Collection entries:
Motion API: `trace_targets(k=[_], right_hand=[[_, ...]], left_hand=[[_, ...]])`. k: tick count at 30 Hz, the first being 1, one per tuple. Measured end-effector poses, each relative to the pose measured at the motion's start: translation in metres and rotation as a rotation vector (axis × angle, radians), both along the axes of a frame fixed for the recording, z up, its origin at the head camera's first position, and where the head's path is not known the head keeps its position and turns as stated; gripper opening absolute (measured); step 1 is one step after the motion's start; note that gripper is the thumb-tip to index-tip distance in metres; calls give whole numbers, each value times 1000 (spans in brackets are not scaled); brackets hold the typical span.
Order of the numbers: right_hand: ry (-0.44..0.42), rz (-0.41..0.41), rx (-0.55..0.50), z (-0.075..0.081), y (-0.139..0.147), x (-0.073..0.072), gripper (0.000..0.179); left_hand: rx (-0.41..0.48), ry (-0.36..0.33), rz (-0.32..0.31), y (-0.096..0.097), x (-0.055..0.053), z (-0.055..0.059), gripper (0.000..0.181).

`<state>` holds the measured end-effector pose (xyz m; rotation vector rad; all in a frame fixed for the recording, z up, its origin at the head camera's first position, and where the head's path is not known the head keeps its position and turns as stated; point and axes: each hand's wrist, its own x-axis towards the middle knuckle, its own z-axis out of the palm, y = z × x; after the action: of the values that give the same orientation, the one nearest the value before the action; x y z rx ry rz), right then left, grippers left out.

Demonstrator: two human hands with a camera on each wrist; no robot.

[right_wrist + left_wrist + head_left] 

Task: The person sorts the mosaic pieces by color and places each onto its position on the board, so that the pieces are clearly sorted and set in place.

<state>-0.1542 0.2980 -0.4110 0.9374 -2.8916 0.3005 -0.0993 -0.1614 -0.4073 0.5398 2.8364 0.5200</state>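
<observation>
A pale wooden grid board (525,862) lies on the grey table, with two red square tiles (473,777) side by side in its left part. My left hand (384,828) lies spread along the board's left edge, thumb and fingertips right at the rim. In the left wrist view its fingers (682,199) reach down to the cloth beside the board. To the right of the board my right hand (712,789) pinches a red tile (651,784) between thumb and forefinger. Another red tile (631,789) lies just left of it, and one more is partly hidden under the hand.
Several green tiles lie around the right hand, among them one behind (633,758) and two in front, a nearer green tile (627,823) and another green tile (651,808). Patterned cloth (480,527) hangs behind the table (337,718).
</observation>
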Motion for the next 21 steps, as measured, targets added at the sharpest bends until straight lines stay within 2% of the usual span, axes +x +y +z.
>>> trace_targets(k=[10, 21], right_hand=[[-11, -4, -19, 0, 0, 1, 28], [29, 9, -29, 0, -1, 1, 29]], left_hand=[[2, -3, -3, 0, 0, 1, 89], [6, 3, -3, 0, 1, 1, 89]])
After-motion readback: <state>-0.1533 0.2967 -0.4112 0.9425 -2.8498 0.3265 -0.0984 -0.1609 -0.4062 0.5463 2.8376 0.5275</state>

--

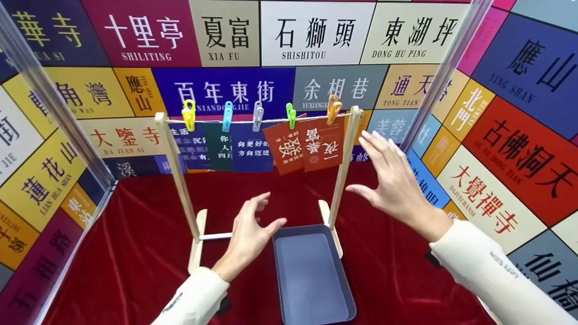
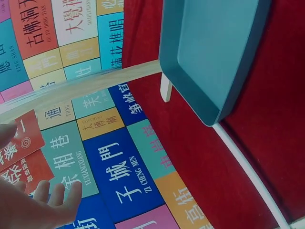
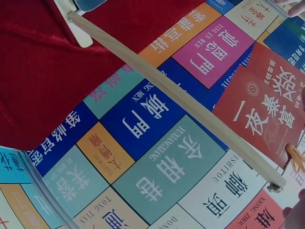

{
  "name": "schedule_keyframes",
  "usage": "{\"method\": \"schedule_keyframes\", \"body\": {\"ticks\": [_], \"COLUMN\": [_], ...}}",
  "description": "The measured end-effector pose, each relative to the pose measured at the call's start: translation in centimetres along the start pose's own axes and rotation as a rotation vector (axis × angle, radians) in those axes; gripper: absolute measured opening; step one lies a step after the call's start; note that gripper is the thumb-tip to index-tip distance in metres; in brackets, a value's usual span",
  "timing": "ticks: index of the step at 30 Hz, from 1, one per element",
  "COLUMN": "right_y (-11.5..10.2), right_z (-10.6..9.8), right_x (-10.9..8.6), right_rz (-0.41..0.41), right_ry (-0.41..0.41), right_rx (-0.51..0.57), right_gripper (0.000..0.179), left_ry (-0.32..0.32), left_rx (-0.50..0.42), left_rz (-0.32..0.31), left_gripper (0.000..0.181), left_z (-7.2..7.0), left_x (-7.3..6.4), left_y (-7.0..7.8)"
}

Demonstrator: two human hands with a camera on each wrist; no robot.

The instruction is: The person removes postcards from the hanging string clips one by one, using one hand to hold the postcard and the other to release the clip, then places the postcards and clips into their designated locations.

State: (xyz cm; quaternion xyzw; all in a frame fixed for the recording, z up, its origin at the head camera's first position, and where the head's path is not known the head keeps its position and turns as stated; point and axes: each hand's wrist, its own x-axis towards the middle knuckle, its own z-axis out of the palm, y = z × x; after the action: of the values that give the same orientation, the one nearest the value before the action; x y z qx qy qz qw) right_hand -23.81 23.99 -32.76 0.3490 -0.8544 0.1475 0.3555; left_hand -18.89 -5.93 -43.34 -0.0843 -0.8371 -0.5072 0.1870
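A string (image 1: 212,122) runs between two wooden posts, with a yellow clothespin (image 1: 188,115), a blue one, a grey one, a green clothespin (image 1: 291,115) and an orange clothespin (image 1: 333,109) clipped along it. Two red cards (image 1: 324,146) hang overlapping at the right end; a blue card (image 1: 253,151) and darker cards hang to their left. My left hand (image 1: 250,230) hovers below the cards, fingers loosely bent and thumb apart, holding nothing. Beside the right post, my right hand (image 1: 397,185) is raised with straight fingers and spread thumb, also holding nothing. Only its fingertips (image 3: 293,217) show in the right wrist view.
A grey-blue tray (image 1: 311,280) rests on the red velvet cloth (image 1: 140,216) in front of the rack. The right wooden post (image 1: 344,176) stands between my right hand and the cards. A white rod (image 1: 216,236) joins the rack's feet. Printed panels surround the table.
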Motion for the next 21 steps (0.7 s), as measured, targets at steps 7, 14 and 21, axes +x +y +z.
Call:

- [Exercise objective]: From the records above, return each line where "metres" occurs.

- [Result of this exercise]:
Motion API: `trace_targets(k=[_], right_hand=[[_, ...]], left_hand=[[_, ...]])`. k: tick count at 30 Hz, the first being 1, one per tuple. Measured end-effector poses, each relative to the pose measured at the motion's start: translation in metres and rotation as a rotation vector (axis × angle, radians), both along the axes of a frame fixed for the recording, z up, its origin at the head camera's first position, and where the head's path is not known the head keeps its position and turns as stated; gripper opening absolute (measured); step 1 is one step after the motion's start; note that gripper is the thumb-tip to index-tip distance in metres; calls give whole numbers, each value times 1000 (spans in brackets are not scaled); brackets hold the typical span.
  "description": "The measured end-effector pose, each relative to the pose measured at the call's start: translation in centimetres along the start pose's own axes and rotation as a rotation vector (axis × angle, radians) in those axes; gripper: absolute measured opening; step one lies a step after the call's start; note that gripper is the thumb-tip to index-tip distance in metres; in brackets, a value's usual span",

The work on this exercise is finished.